_EXERCISE BRIEF_.
When you reach the line that contains "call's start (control" in the data below, start reproducing lines exactly, and stop after the line that contains "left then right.".

_LISTED ENTRIES_.
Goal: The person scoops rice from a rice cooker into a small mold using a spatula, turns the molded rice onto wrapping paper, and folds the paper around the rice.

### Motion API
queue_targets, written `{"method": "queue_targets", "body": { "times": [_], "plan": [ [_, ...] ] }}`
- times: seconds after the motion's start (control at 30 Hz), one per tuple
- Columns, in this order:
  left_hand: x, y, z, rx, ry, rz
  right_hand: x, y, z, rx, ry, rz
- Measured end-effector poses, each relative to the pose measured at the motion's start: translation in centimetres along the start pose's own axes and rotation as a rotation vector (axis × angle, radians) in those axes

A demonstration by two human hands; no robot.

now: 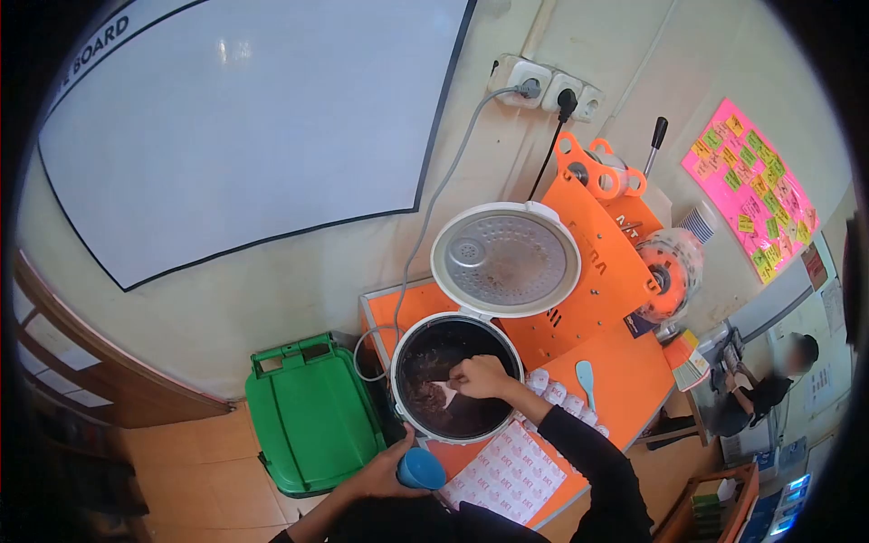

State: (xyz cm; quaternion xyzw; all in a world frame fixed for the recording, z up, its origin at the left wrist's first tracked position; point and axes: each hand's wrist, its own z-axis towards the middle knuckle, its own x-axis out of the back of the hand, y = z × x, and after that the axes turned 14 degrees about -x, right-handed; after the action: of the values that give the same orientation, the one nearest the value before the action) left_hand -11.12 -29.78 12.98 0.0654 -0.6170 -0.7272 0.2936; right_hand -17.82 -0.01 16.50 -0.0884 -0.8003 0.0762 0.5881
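A rice cooker (396,385) stands with its lid (534,262) raised. Inside its dark pot lies brownish-red food (425,398), heaped toward the left side. My right hand (482,376) reaches into the pot, closed around the handle of a pale rice paddle (444,393), whose blade touches the food. Low beside the cooker, my left hand (385,467) grips a blue cup (423,469); the cup's contents cannot be made out. Close to my right forearm are several small wrapped packets (554,393) and a light blue spoon (586,380). Printed wrapping paper (504,475) lies in front of the cooker.
An orange sealing machine (588,244) stands behind the cooker on the orange table (625,362). A green lidded bin (312,416) is to the left. The grey power cord (441,185) runs to a wall socket (523,83). A person (769,389) sits far right.
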Motion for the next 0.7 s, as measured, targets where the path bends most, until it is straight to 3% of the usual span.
{"method": "queue_targets", "body": {
  "times": [0.23, 0.5, 0.6, 0.67, 0.7],
  "plan": [
    [-0.5, -0.7, -0.3, 0.034, -0.044, 0.02, 0.6, 1.3, 1.1, -0.048, -0.192, 0.293],
    [0.3, -0.8, -0.9, 0.017, -0.027, 0.014, 1.4, 1.7, 0.0, -0.05, -0.215, 0.369],
    [2.6, -0.6, -1.5, 0.125, -0.044, -0.153, 2.4, 1.2, -0.5, -0.079, -0.243, 0.361],
    [4.4, -1.1, -2.1, -0.025, 0.254, 0.053, 2.8, 1.7, -1.0, -0.078, -0.221, 0.355],
    [5.0, -1.1, -2.0, -0.031, 0.246, 0.054, 2.8, 2.1, -1.2, -0.102, -0.215, 0.399]
  ]
}}
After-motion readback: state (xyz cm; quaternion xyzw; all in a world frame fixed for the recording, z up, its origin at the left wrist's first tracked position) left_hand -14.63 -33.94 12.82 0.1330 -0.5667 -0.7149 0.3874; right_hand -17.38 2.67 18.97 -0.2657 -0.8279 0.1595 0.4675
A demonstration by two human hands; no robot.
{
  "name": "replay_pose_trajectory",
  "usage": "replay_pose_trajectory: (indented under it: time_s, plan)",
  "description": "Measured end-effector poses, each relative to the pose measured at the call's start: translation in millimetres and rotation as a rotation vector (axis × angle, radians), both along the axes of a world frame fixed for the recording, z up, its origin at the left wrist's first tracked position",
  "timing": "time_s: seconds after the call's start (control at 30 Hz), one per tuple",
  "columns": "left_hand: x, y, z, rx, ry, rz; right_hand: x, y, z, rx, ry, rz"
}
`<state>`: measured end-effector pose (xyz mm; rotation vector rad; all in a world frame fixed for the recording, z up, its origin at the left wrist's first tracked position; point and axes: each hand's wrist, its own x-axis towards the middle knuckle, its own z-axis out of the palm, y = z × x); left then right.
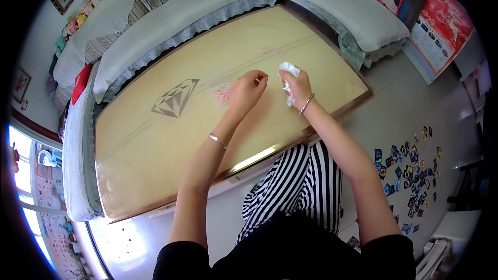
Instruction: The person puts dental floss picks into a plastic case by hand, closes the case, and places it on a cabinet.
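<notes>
My right hand [298, 86] is wrapped round a crumpled white tissue [289, 68], which sticks out above and below the fingers. To its left, my left hand [249, 91] hovers over the table with its fingers curled in; whatever they hold, if anything, is hidden. Just left of that hand, a small clear plastic bag [221, 92] with thin pink pieces inside lies on the tabletop. Farther back are some flat pink pieces [271, 51], too small to make out. Both hands are above the cream table [202, 140], which has a diamond pattern.
The table has a shiny gold edge [254, 159] close to my legs. A pale covered sofa [207, 8] runs along the far and left sides. Many small cards [412, 171] are scattered on the floor at right, and a red poster [441, 26] leans at the back right.
</notes>
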<state>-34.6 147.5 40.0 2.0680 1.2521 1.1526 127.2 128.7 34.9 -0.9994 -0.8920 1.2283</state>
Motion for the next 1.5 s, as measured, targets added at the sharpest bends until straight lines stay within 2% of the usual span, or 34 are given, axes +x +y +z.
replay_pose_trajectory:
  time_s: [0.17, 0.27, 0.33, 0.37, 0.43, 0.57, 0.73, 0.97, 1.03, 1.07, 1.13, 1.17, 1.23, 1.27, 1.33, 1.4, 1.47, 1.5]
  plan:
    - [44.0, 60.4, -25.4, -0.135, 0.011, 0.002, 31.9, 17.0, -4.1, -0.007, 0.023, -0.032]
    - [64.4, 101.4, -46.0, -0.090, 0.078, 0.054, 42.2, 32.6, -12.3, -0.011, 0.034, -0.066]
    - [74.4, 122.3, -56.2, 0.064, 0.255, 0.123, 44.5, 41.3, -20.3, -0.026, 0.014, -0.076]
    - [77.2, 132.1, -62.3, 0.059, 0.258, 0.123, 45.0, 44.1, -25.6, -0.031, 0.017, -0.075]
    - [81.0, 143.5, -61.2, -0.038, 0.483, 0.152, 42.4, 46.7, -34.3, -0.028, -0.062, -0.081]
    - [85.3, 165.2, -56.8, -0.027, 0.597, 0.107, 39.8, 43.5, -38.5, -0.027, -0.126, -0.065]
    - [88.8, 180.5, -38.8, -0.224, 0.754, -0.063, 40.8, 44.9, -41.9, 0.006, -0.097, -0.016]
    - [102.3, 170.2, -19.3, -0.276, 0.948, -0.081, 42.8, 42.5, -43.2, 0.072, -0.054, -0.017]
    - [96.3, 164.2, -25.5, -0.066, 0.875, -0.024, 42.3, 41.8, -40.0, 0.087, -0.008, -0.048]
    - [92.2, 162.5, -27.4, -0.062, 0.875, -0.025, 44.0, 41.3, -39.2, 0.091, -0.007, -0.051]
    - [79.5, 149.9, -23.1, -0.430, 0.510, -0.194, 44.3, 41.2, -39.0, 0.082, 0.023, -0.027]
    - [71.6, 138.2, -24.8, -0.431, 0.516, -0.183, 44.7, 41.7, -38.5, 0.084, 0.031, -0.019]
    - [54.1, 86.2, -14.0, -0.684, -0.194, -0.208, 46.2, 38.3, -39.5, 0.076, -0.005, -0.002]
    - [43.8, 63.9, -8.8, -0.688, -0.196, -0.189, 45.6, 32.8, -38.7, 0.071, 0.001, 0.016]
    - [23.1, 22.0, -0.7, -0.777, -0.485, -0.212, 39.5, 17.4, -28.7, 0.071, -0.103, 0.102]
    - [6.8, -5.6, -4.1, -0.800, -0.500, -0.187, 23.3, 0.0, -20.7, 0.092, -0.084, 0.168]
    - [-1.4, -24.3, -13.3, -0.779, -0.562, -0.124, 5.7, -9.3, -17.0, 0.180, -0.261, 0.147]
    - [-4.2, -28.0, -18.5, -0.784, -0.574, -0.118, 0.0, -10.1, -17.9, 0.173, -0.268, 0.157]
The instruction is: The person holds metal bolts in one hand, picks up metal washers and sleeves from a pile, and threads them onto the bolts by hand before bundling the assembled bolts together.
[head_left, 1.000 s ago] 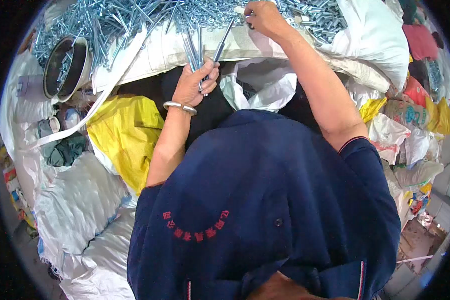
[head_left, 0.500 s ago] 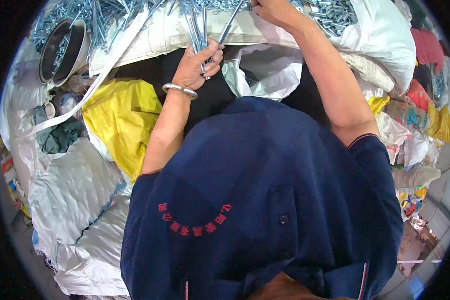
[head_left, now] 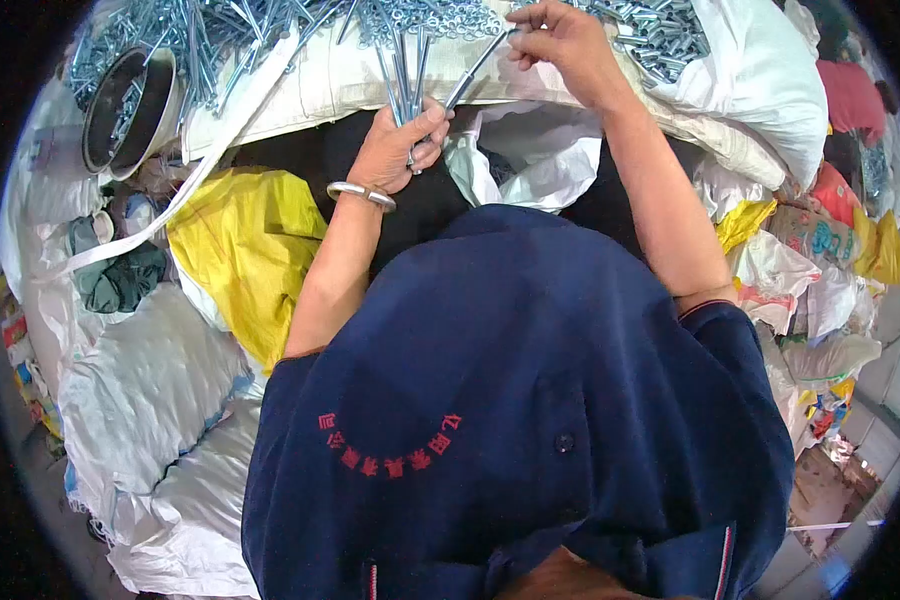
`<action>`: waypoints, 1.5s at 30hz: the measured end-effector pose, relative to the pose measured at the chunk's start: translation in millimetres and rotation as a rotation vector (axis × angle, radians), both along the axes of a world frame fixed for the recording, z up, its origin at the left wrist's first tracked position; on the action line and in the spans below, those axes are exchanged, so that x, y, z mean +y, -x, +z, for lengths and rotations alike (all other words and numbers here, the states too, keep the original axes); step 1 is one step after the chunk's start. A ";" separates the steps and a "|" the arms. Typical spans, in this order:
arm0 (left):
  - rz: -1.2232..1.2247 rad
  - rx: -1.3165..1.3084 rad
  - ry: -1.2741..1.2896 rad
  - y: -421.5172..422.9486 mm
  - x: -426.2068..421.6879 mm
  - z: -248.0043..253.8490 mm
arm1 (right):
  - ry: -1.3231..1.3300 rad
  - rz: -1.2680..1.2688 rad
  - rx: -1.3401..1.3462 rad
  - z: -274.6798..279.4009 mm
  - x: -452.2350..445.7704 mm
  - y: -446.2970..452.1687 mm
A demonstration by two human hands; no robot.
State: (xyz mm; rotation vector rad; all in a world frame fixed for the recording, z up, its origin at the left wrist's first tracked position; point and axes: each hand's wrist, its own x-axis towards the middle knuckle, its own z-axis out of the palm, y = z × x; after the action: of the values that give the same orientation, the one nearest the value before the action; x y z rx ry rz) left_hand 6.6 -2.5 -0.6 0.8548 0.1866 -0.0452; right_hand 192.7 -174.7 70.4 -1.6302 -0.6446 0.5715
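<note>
My left hand [head_left: 402, 150] is closed around several long shiny metal bolts [head_left: 404, 85], which fan upward from the fist. One bolt [head_left: 477, 72] leans out to the right, apart from the others, and has a thicker sleeve-like section partway along. At the upper end of that bolt is my right hand [head_left: 568, 48], thumb and index finger pinched together. Whatever small piece sits between those fingertips is too small to name. Behind the hands lies a spread of small washers [head_left: 455, 18].
Long bolts [head_left: 210, 50] are heaped at upper left beside a dark round bowl [head_left: 95, 125]. Short metal sleeves [head_left: 660, 42] lie at upper right by a white sack [head_left: 770, 75]. A white strap [head_left: 195, 165] crosses the left side, near a yellow sack [head_left: 245, 245]. An open white bag [head_left: 555, 160] hangs below.
My right hand has come down and closer from the pile, now fully in view at the tip of the leaning bolt. My left hand has lowered slightly, still gripping the bolts.
</note>
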 end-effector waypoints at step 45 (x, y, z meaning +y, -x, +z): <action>0.119 0.069 -0.225 -0.2 -12.6 -5.4 | 0.113 -0.192 -1.011 0.6 13.6 1.1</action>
State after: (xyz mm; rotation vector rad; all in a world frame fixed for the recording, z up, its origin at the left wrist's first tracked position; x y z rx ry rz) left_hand 6.8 -15.1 -6.0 1.0651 0.3112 0.0588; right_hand 191.6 -161.1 71.0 -2.0208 -1.1677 -0.4256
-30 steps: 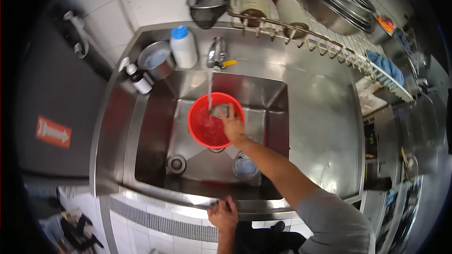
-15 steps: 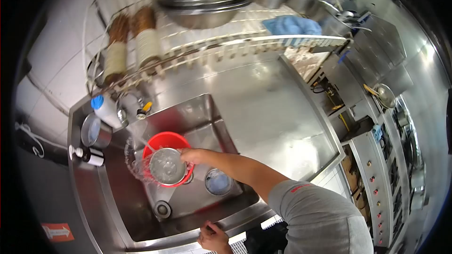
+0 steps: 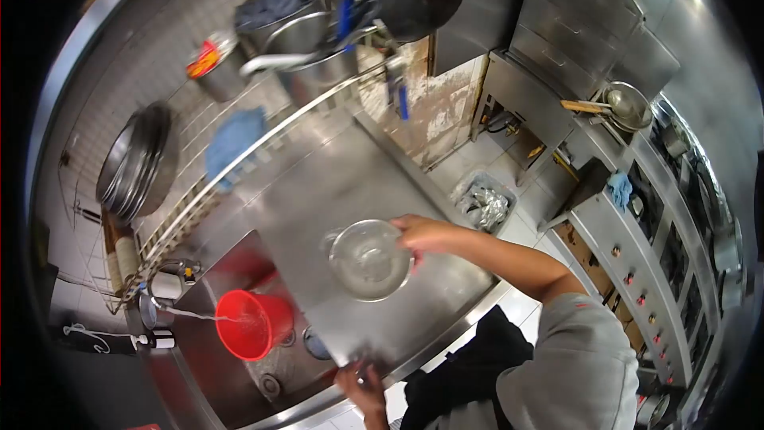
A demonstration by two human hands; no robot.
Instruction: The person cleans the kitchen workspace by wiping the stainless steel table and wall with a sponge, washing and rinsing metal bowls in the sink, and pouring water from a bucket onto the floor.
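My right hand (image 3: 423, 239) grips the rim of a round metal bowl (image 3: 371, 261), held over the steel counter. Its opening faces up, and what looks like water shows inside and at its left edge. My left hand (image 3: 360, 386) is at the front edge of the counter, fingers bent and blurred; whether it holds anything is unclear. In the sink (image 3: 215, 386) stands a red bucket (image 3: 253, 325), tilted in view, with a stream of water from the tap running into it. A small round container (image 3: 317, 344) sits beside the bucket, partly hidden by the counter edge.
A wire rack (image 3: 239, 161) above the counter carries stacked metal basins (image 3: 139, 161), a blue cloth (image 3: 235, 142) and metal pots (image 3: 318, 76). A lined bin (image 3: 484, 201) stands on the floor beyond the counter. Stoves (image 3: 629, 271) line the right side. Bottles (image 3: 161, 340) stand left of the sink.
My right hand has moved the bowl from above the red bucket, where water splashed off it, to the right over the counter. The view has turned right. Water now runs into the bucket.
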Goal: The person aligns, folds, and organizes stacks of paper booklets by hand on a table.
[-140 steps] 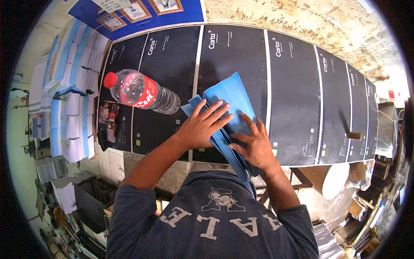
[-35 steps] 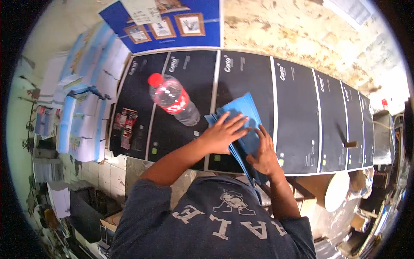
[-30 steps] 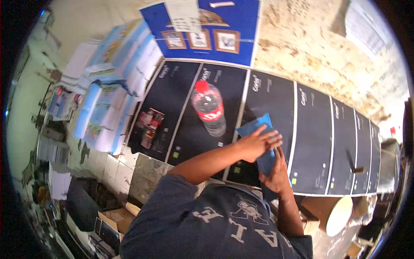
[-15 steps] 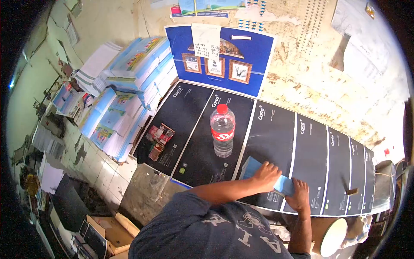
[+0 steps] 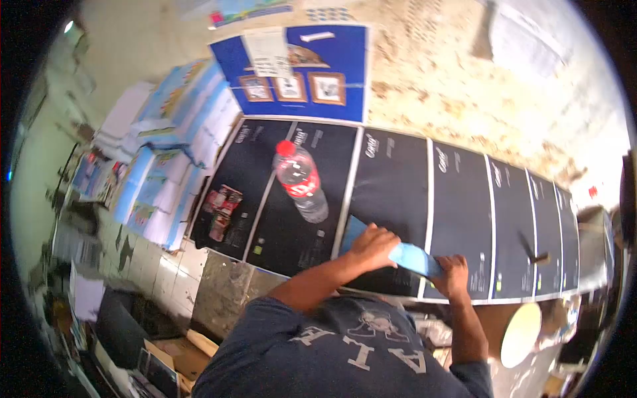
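A long piece of blue paper point(image 5: 415, 259) lies across the black table covering, near its front edge. Whether it is one folded sheet or a thin stack, I cannot tell. My left hand point(image 5: 375, 248) is closed over its middle, and some blue sticks out on the far side of that hand. At the paper's right end, my right hand point(image 5: 453, 274) grips it with the fingers on top. Between the two hands the paper bows slightly. Left of my hands a clear plastic bottle point(image 5: 302, 182) with a red cap and red label stands upright.
Tall stacks of blue-edged printed books point(image 5: 179, 126) rise at the left. Small red packets point(image 5: 222, 209) lie on the table's left end. A small brown block point(image 5: 543, 258) sits at the right. A blue board point(image 5: 345, 60) leans against the wall behind. Below the front edge is a round pale seat point(image 5: 521, 335).
The whole view has shifted and turned slightly, so the bottle and board appear farther left. Both hands keep hold of the blue paper, which looks more bowed between them.
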The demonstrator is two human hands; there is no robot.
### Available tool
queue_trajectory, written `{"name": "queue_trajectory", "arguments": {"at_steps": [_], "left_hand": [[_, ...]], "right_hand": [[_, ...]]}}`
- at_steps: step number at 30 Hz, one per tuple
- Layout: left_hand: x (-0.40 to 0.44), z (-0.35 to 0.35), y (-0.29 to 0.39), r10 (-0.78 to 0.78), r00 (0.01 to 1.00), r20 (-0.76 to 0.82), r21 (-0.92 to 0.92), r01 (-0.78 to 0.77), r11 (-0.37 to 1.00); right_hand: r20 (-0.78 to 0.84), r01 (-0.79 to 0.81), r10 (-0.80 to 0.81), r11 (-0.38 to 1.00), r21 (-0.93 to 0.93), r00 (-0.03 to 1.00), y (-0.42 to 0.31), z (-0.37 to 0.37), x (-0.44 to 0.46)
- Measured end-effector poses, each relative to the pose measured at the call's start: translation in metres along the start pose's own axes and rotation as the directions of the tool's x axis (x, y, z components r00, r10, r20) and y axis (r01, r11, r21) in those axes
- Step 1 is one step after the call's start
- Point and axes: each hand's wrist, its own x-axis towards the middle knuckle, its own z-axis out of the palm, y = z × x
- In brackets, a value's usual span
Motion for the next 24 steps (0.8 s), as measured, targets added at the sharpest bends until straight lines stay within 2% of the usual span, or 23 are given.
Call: {"name": "queue_trajectory", "arguments": {"at_steps": [1,4,5,7,9,10,12,14,17,21,23,24], "left_hand": [[0.003,-0.002,0.000,-0.014,0.999,0.038,-0.036,0.015,0.999],[0.000,-0.004,0.008,-0.037,0.999,0.021,0.012,0.037,0.999],[0.003,-0.008,0.012,-0.069,0.994,0.087,0.019,0.068,0.997],[0.004,-0.006,0.012,-0.072,0.993,0.091,0.030,0.070,0.997],[0.006,-0.006,0.013,-0.066,0.995,0.075,0.047,0.062,0.997],[0.008,-0.009,0.014,-0.107,0.981,0.162,0.042,0.102,0.994],[0.005,-0.017,0.010,-0.082,0.985,0.152,0.019,0.080,0.997],[-0.004,-0.038,0.001,-0.091,0.983,0.162,0.041,0.086,0.995],[-0.039,-0.059,-0.042,-0.165,0.962,0.218,0.038,0.160,0.986],[-0.055,-0.044,-0.053,-0.179,0.952,0.250,0.049,0.173,0.984],[-0.060,-0.043,-0.051,-0.247,0.943,0.224,-0.149,0.284,0.947],[-0.064,-0.045,-0.051,-0.255,0.942,0.217,-0.148,0.290,0.945]], "right_hand": [[0.015,0.015,-0.014,1.000,-0.022,1.000,0.001,-0.003,0.001],[0.113,-0.041,0.028,0.993,0.114,0.993,0.006,-0.023,0.005],[0.119,-0.063,0.044,0.984,0.165,0.992,0.012,-0.024,0.001],[0.207,-0.201,0.132,0.911,0.361,0.969,0.021,-0.019,-0.006],[0.199,-0.209,0.153,0.930,0.301,0.968,0.018,-0.019,-0.006],[0.216,-0.230,0.172,0.931,0.283,0.961,0.013,-0.026,-0.004],[0.232,-0.250,0.188,0.928,0.275,0.954,0.011,-0.026,-0.007],[0.096,-0.147,0.128,0.962,0.232,0.987,0.016,-0.021,-0.012],[0.129,-0.158,0.129,0.956,0.247,0.983,0.021,-0.020,-0.014],[0.132,-0.132,0.102,0.962,0.240,0.986,0.021,-0.020,-0.012],[0.263,-0.238,0.147,0.902,0.360,0.954,0.024,-0.020,-0.014],[0.263,-0.228,0.137,0.905,0.359,0.955,0.031,-0.014,-0.019]]}}
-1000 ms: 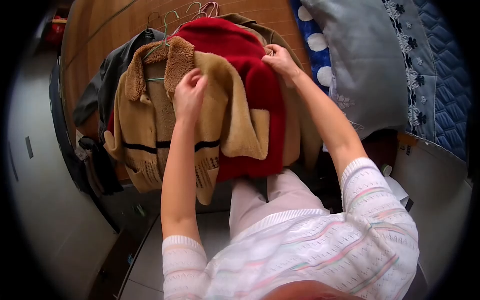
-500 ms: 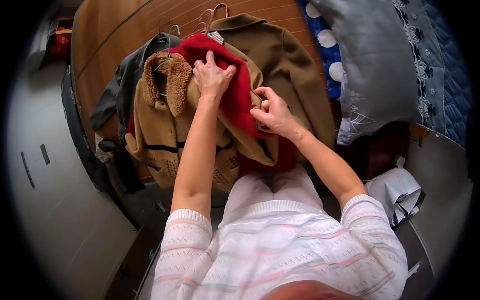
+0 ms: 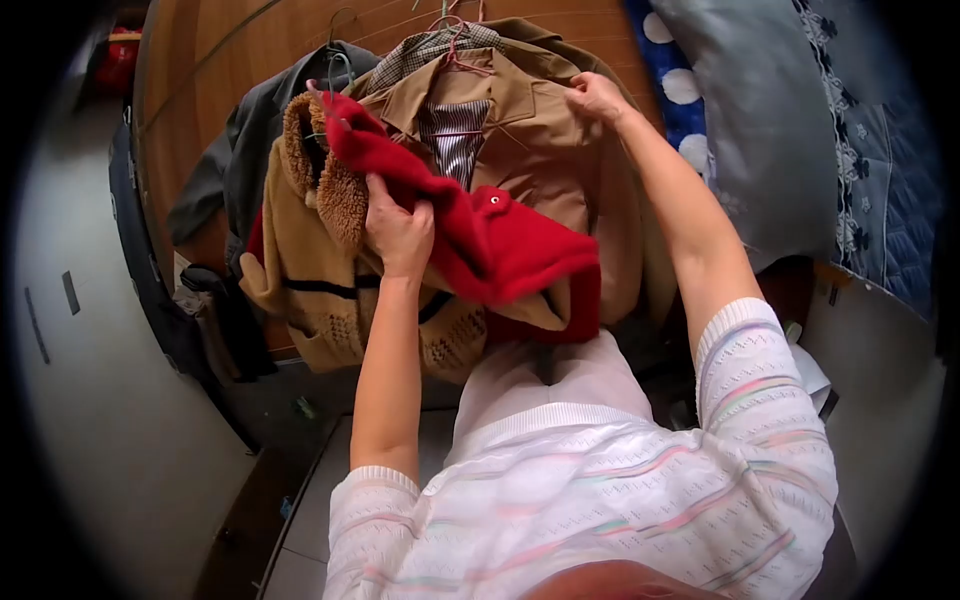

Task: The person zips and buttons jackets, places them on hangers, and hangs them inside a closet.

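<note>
My left hand [image 3: 400, 232] is closed on the edge of a red coat [image 3: 450, 225], which lies folded over to the left with a round button showing. Under my left forearm is a camel coat [image 3: 295, 245] with a brown fleece collar and a black stripe. My right hand [image 3: 598, 98] pinches the shoulder of a tan jacket [image 3: 540, 150]. The jacket's striped lining shows at its neck, where a pink hanger [image 3: 462, 62] sits. My left palm and curled fingers hide part of the red cloth.
A dark grey jacket [image 3: 245, 135] lies at the left of the pile on a wooden surface [image 3: 235, 50]. To the right are a blue cloth with white dots [image 3: 680, 88], a grey pillow [image 3: 765, 120] and a blue quilt [image 3: 905, 190]. A white bag [image 3: 812, 380] stands lower right.
My right hand has moved up and away to the tan jacket's shoulder. My left hand has moved down and grips the red coat, now turned leftward, uncovering the tan jacket.
</note>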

_PROBLEM SOLUTION_.
  "timing": "time_s: seconds after the call's start (control at 30 Hz), one per tuple",
  "columns": "left_hand: x, y, z, rx, ry, rz; right_hand: x, y, z, rx, ry, rz"
}
`<state>`: measured end-effector pose (xyz mm; rotation vector rad; all in a world frame fixed for the recording, z up, its origin at the left wrist's first tracked position; point and axes: each hand's wrist, its own x-axis towards the middle knuckle, its own z-axis out of the palm, y = z × x); left then right.

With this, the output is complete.